Lickley, Schepman, Ladd. Paper on the comparison of phonetic details in
spontaneous and read speech (studies 5 and 7). To be submitted to
Language and Speech
by mid-2002.
Atterer and Ladd. Paper on alignment in German and its phonological
implications (study 8). To be submitted to
Journal of Phonetics
by early 2002.
6c. The Dutch Map Task corpus
The corpus that we have used as the source of our data and that we
have offered to the ESRC data archive consists of 8 conversations involving
4 speakers, 2 male and 2 female, for a total of just over 41 minutes
of speech. The recordings
were made in a single morning in February 1999
at the Phonetics Department at the
University
of Nijmegen. The speakers were undergraduates in their 20s, mostly
students of
English. The corpus was orthographically transcribed by Angela Vonk, a student at the
University of
Nijmegen. Subsequent minor corrections to the transcription have been
made
by Astrid Schepman and Robin Lickley during the course of working with the
speech files.
The material offered to the ESRC data archive consists of the digital recordings of all eight dialogues, the orthographic transcriptions, and reduced copies of the maps used by the participants.
The research programme begun with the Greek project and continued in this project has also had a small but significant impact on the speech technology industry.

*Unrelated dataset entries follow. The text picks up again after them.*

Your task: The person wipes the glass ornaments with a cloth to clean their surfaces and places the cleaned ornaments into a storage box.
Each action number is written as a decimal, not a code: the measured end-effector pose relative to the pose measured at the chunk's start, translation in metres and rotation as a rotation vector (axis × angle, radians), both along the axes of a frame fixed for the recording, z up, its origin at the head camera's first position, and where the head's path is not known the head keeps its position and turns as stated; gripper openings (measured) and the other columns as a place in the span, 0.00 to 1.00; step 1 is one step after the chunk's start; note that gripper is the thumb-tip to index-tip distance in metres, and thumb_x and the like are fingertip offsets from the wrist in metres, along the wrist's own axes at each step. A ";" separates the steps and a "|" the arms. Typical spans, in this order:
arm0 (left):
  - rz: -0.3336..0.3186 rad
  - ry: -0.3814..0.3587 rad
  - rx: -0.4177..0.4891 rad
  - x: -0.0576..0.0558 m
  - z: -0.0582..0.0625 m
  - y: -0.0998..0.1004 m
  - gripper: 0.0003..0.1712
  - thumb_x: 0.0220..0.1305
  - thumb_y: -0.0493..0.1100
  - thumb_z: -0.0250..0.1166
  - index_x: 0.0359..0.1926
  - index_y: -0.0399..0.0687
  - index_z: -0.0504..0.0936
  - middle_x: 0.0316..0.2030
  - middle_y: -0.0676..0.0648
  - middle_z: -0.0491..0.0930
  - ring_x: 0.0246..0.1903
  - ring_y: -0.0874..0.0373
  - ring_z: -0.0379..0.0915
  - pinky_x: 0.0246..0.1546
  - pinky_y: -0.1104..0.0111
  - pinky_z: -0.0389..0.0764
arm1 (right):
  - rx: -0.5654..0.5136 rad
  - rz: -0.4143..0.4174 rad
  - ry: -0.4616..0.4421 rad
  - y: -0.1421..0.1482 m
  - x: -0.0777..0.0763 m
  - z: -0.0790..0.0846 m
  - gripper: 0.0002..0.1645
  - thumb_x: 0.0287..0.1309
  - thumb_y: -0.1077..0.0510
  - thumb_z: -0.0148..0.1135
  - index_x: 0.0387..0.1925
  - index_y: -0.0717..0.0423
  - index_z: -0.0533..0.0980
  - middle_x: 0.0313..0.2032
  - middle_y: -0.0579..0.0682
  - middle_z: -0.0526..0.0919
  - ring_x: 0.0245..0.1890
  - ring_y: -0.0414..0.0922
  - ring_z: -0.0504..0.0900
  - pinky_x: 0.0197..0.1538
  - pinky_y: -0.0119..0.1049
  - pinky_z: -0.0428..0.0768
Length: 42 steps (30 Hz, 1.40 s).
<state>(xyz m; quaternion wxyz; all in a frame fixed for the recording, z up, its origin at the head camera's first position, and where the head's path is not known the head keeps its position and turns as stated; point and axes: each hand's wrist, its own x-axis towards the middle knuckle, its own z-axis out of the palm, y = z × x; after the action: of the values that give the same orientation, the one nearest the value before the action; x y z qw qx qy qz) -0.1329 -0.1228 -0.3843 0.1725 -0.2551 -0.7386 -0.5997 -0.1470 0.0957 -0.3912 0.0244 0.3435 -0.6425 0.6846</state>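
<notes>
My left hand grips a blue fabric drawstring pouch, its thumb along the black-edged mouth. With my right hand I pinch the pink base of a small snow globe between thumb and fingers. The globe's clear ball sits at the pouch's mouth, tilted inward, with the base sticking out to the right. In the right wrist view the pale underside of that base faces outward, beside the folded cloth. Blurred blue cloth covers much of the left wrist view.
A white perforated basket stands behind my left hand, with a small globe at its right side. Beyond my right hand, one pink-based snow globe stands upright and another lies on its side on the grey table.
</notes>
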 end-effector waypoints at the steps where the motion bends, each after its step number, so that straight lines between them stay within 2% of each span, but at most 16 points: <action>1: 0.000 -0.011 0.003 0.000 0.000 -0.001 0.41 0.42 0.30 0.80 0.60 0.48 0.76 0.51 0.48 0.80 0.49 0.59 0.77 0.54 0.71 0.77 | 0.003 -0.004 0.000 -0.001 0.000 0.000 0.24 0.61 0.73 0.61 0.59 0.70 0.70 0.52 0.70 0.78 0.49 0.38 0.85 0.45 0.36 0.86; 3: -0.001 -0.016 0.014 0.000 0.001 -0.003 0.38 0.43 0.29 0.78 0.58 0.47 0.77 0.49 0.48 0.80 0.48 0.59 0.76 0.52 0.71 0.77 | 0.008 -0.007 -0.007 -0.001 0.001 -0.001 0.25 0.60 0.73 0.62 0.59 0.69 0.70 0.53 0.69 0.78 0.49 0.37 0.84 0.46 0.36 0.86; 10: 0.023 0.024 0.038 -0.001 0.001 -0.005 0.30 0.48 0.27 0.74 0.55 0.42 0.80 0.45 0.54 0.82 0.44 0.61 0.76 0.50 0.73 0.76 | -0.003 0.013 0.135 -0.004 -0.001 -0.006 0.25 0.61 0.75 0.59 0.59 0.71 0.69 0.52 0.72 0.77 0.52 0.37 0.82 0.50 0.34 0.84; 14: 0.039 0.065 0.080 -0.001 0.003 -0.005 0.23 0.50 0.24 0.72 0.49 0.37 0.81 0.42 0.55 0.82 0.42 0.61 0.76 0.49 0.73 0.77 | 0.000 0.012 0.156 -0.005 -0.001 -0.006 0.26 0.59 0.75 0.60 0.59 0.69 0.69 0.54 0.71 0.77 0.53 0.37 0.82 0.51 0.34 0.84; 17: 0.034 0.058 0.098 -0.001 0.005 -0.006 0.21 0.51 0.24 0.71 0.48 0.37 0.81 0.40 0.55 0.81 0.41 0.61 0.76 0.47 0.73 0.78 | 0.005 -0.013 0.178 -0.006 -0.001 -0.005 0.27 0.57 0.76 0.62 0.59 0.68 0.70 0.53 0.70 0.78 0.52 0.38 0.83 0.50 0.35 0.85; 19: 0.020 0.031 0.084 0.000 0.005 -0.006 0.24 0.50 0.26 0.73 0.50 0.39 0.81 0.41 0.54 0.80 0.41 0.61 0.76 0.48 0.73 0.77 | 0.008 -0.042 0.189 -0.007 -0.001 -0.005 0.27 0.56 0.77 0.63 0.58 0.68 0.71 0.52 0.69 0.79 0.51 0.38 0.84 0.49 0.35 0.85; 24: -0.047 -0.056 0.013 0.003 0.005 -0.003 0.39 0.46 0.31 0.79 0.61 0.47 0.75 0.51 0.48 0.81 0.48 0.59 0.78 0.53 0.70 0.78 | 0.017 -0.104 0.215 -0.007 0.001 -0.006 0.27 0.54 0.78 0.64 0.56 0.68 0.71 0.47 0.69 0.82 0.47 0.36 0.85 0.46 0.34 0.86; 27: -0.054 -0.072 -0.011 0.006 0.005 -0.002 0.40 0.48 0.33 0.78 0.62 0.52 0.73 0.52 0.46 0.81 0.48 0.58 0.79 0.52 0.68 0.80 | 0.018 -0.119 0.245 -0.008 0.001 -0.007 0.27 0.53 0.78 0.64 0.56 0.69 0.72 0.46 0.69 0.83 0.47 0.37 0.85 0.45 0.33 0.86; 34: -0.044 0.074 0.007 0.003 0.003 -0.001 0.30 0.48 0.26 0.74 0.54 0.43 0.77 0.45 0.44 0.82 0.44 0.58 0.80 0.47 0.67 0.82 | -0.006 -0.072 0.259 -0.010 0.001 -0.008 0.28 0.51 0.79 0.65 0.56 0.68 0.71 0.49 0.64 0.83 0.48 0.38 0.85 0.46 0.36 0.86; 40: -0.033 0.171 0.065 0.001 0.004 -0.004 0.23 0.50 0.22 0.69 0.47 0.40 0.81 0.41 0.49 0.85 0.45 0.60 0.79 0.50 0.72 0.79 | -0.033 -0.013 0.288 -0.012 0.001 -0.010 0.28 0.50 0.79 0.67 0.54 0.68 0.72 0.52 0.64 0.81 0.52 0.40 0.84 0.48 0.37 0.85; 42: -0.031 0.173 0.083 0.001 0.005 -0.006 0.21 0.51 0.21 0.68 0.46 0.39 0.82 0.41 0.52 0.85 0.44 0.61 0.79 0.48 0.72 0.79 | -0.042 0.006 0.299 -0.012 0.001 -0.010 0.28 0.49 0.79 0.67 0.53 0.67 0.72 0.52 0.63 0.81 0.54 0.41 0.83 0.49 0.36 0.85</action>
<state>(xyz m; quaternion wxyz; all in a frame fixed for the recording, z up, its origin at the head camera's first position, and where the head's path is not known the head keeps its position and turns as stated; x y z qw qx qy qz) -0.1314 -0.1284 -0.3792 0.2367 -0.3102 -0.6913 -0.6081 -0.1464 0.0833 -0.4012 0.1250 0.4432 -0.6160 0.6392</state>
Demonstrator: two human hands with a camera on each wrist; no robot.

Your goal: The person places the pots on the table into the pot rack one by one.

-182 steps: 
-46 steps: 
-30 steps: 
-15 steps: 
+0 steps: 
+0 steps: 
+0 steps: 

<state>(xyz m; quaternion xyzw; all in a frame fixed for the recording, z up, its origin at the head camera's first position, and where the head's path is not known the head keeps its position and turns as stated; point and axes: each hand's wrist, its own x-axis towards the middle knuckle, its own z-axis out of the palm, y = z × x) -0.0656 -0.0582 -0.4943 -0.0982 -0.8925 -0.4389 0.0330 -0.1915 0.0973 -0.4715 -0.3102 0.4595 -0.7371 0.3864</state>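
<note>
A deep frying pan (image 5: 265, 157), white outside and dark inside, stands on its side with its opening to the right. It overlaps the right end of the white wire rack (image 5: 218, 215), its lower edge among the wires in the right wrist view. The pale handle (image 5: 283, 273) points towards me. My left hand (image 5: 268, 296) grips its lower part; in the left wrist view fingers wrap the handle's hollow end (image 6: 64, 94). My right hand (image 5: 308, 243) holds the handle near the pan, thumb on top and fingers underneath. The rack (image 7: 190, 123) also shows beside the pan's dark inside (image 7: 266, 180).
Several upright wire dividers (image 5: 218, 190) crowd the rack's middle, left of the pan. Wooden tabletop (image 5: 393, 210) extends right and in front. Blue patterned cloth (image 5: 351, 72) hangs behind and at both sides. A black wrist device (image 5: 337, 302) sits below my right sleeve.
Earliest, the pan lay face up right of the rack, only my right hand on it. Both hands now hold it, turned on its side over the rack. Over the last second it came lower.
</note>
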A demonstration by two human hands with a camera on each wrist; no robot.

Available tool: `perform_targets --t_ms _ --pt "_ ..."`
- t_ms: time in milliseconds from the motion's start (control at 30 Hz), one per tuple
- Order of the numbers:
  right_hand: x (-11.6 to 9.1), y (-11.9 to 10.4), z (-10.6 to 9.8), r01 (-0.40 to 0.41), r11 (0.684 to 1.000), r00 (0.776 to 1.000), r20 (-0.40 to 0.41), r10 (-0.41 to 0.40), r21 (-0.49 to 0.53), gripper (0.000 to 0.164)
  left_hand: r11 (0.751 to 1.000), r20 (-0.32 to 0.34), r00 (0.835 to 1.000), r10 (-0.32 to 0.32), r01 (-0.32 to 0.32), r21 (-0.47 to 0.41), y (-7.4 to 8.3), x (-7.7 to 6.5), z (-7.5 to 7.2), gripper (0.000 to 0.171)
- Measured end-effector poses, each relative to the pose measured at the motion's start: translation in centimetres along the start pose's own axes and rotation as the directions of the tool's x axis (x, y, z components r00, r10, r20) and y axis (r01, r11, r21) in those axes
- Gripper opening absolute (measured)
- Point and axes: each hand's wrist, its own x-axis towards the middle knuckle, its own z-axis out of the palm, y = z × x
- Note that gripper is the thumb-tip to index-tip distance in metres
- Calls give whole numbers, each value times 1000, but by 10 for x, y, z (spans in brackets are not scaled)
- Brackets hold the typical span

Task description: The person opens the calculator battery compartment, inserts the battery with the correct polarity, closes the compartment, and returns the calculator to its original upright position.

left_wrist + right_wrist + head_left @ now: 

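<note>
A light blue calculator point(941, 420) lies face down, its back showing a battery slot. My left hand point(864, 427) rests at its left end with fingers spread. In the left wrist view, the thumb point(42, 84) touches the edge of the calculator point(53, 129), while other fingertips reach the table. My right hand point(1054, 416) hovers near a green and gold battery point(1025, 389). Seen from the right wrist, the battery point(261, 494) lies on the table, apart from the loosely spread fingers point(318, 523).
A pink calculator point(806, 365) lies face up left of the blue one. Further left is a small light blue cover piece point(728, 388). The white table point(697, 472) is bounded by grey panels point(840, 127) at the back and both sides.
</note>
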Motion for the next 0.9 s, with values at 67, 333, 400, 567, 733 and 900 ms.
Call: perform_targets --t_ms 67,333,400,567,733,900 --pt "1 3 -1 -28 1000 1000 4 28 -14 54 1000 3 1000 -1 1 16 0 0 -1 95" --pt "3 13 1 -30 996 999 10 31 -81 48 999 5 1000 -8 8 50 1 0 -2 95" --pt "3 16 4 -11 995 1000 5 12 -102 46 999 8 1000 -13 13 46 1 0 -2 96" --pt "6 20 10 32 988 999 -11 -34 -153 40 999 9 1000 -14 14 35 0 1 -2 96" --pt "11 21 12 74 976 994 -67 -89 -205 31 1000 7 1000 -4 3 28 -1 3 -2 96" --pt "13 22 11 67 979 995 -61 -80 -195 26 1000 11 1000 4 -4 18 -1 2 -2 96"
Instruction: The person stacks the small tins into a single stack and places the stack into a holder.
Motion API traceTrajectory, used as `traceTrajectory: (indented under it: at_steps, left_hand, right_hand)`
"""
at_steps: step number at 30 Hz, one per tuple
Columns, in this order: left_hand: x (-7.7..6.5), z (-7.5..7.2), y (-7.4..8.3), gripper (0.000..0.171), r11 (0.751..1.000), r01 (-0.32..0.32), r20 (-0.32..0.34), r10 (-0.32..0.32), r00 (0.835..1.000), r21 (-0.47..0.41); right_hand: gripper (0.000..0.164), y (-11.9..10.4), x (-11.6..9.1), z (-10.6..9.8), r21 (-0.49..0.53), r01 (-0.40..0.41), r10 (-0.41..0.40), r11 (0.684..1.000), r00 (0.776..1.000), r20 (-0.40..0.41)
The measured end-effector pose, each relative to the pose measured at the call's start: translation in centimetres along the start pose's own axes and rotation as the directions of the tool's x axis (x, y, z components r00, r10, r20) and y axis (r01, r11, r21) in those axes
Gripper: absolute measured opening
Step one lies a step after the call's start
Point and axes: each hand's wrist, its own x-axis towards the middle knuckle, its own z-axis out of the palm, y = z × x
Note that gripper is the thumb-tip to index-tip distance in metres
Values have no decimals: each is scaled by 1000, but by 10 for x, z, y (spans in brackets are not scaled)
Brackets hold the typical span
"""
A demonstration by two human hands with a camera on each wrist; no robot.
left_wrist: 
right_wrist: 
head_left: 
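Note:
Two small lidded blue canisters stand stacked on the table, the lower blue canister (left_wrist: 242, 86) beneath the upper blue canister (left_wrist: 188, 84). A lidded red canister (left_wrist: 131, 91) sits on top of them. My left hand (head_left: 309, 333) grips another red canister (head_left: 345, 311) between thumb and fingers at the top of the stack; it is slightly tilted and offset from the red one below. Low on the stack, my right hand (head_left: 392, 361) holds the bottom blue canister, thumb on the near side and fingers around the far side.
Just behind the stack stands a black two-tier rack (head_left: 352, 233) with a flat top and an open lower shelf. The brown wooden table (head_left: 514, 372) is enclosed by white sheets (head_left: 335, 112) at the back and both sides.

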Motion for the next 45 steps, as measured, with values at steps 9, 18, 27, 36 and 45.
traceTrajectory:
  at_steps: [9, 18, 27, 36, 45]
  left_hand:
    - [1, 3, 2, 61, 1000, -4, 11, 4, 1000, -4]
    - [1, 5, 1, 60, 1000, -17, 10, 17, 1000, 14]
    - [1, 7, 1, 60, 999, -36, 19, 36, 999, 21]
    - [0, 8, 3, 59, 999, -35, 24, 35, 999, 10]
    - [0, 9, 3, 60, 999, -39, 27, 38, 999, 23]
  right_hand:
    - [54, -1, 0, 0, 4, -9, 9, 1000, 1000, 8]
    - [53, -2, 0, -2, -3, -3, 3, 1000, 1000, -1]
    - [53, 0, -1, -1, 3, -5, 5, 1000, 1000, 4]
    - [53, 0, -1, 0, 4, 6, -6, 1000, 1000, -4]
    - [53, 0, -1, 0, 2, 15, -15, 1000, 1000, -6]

Rule-based intonation synthesis research at Aculab in Milton Keynes (Monaghan et al. 2001) is exploring ways of modelling accents in terms of two alignment points instead of one, and doing away with independent slope and duration parameters. Commercial confidentiality makes it impossible for us to provide further detail on this research, or indeed to know very much about what other speech technology firms are doing.
More generally, several of our findings point to the conclusion that the standard Pierrehumbert analylsis of English intonational phonology is ripe for a reexamination. If it is true that some of the differences between languages are a matter of "language-specific phonetic rules" rather than phonological differences, then any such reexamination should consider the place of putative phonological categories in the analysis. We believe it would be highly appropriate for ESRC to fund such research.